Mailing List Archives
Authenticated access
|
|
|
[Date Prev][Date Next][Thread Prev][Thread Next][Date Index][Thread Index]
Re: [Condor-users] watchdog pipe file missing
- Date: Thu, 29 Jan 2009 13:21:52 -0600
- From: Greg Quinn <gquinn@xxxxxxxxxxx>
- Subject: Re: [Condor-users] watchdog pipe file missing
Hello,
Fernando Rannou wrote:
1. after executing condor_restart -startd the watchdog
files are not created. There is only the StartLog
which shows an error:
1/29 10:10:56 PERMISSION DENIED to unauthenticated user from host
<192.168.10.10:32851 <http://192.168.10.10:32851>> for command 60005
(DC_OFF_GRACEFUL), access level ADMINISTRATOR
The StartD was never actually restarted, since your condor_restart
command was denied permission. The HOSTALLOW_ADMINISTRATOR setting is
what determines the machines from which you can issue a condor_restart.
Your HOSTALLOW_ADMINSTRATOR setting is probably at its default setting,
which includes only the central manager. So you could:
1) Issue all the needed condor_restart commands from the central manager
using the form "condor_restart -startd <hostname>"
2) Loosen your HOSTALLOW_ADMINISTRATOR setting if the security
implications of doing so don't concern you. For example, setting
HOSTALLOW_ADMINISTRATOR = $(CONDOR_HOST), $(FULL_HOSTNAME)
would give someone logged into any host in your pool the ability to
send administrative commands to the Condor daemons running on that
host.
However, the node still shows on condor_status ??
Right, the StartD never exited and is still reporting itself to the
Collector.
2. when I submit my first job, I get this error on StarterLog.slot1
1/29 10:25:37 About to exec /bin/date --universal
1/29 10:25:37 error opening watchdog pipe
/home/condor/hosts/wolf10/log/procd_pipe.STARTD.watchdog: No such file
or directory (2)
1/29 10:25:37 ProcFamilyClient: error initializing LocalClient
1/29 10:25:37 ProcFamilyProxy: error initializing ProcFamilyClient
1/29 10:25:37 ERROR "ProcD has failed" at line 599 in file
proc_family_proxy.C
1/29 10:25:37 ShutdownFast all jobs.
Sure - same error as before since the StartD hasn't been restarted.
Later,
Greg Quinn
Condor Team
Thanks for your patience, Greg
Fernando
On Wed, Jan 28, 2009 at 5:13 PM, Greg Quinn <gquinn@xxxxxxxxxxx
<mailto:gquinn@xxxxxxxxxxx>> wrote:
Fernando Rannou wrote:
> Thanks Greg
>
> but then, what should I do to create the file
> in the meantime?
>
> Fernando
I'm pretty sure that restarting the StartD (condor_restart -startd) on
each machine that is missing the file should do the trick.
Greg
> On Wed, Jan 28, 2009 at 4:53 PM, Greg Quinn <gquinn@xxxxxxxxxxx
<mailto:gquinn@xxxxxxxxxxx>
> <mailto:gquinn@xxxxxxxxxxx <mailto:gquinn@xxxxxxxxxxx>>> wrote:
>
> Fernando,
>
> The "watchdog" pipe is created by the ProcD when it starts
up, and is
> only ever deleted by Condor when the ProcD shuts down.
>
> Is it possible that something outside of Condor is deleting
the pipe?
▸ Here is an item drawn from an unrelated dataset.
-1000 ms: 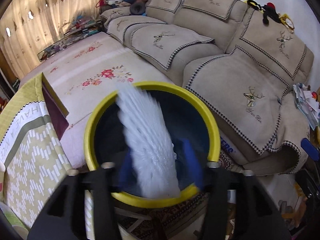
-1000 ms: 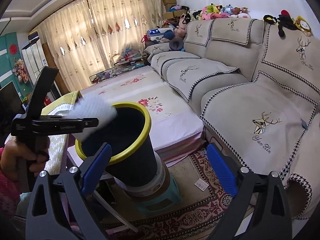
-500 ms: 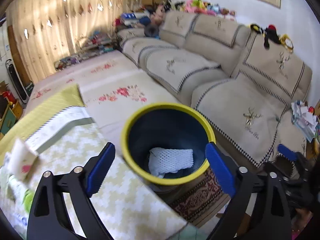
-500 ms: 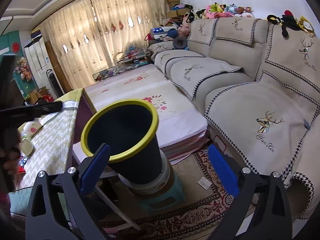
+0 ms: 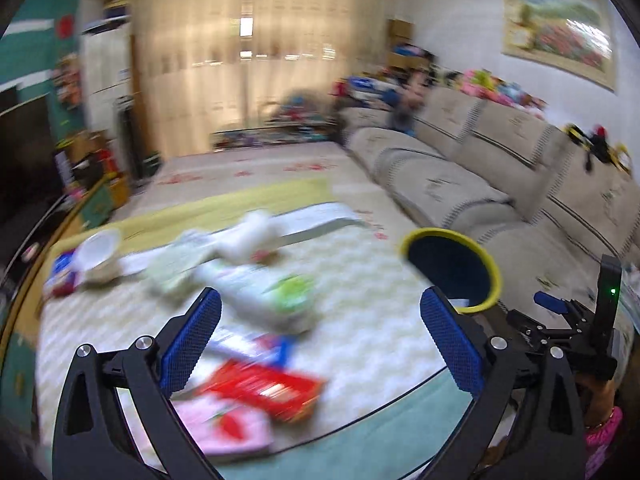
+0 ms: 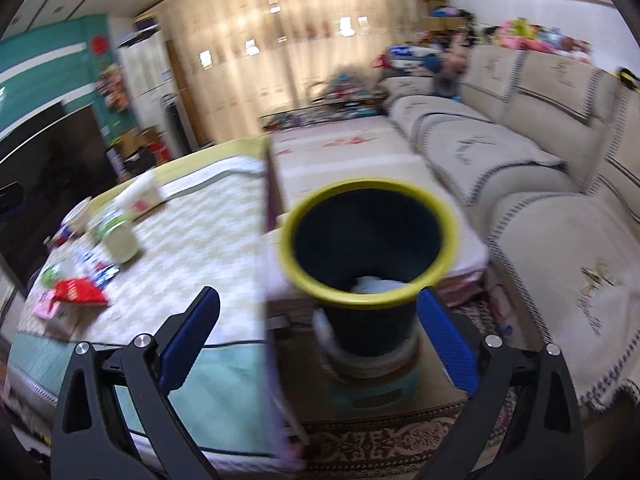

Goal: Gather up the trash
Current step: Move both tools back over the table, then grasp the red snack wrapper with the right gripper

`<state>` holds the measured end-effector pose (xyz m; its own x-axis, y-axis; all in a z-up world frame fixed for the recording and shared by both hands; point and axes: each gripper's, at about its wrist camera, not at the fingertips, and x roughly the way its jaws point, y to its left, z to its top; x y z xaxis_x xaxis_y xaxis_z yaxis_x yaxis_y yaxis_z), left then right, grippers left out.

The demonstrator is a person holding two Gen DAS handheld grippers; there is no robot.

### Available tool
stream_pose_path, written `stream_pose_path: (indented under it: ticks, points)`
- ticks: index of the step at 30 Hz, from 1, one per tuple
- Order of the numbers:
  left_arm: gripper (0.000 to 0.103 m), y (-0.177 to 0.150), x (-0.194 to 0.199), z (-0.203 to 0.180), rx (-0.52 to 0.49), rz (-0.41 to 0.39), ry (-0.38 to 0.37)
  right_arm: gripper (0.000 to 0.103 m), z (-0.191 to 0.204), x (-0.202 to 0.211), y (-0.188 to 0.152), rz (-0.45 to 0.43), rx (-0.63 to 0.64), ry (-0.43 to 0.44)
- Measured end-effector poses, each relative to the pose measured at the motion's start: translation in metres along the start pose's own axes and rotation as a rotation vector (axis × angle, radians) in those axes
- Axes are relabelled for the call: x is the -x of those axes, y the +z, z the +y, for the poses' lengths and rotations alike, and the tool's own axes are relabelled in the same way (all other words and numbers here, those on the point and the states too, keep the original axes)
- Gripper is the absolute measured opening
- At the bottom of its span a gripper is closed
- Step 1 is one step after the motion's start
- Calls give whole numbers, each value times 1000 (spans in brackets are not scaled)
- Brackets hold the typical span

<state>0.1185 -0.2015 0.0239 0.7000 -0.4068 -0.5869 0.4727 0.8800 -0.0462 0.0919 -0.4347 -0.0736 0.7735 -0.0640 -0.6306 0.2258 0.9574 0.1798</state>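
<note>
One white bit sits in the bin (image 6: 370, 248) mid frame, but lots of trash (image 5: 260, 388) waits lower left on the table (image 5: 380, 344); left gripper (image 5: 320, 344) opening w/ nothing inside, right gripper (image 6: 318, 344) wide apart & empty.

Bin (image 6: 368, 240): dark navy, yellow rim. Table (image 5: 372, 280) cloth: pale green and white zigzag. Wrapper (image 5: 264, 390): red. Sofa (image 6: 540, 184): beige, dark checked trim. Tool pads (image 5: 192, 338): blue.

1 bin (image 6: 368, 240), 1 red wrapper (image 5: 264, 390), 1 pink pkt (image 5: 224, 428), 2 tools
</note>
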Motion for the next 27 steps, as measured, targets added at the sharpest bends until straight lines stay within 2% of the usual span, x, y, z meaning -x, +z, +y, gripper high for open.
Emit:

We
> have seen problems like this before with programs like tmpwatch
> (although I guess it's doubtful that tmpwatch is running over
your
> /home/condor/hosts/wolf10/log/ directory).
>
> Come to think of it, /home/condor/hosts/wolf10/log sounds
like it could
> be on NFS. It's perfectly fine to have your LOG directory on
NFS, but it
> is in that case required to have a separate local LOCK
directory (where
> things like the ProcD's pipes are stored). Please make sure
that your
> LOCK setting refers to a local directory.
>
> Thanks,
>
> Greg Quinn
> Condor Team
>
> Fernando Rannou wrote:
> > Hello,
> > I'm getting he following error in one of the StaterLog
> > ------------------------
> > 1/28 11:20:04 About to exec /home/mpetct/sampproc --universal
> > 1/28 11:20:04 error opening watchdog pipe
> > /home/condor/hosts/wolf10/log/procd_pipe.STARTD.watchdog:
No such
> file
> > or directory (2)
> > 1/28 11:20:04 ProcFamilyClient: error initializing LocalClient
> > 1/28 11:20:04 ProcFamilyProxy: error initializing
ProcFamilyClient
> > 1/28 11:20:04 ERROR "ProcD has failed" at line 599 in file
> > proc_family_proxy.C
> > 1/28 11:20:04 ShutdownFast all jobs.
> > --------------------------
> > Clealry the "pipe" files are not there. What should I do.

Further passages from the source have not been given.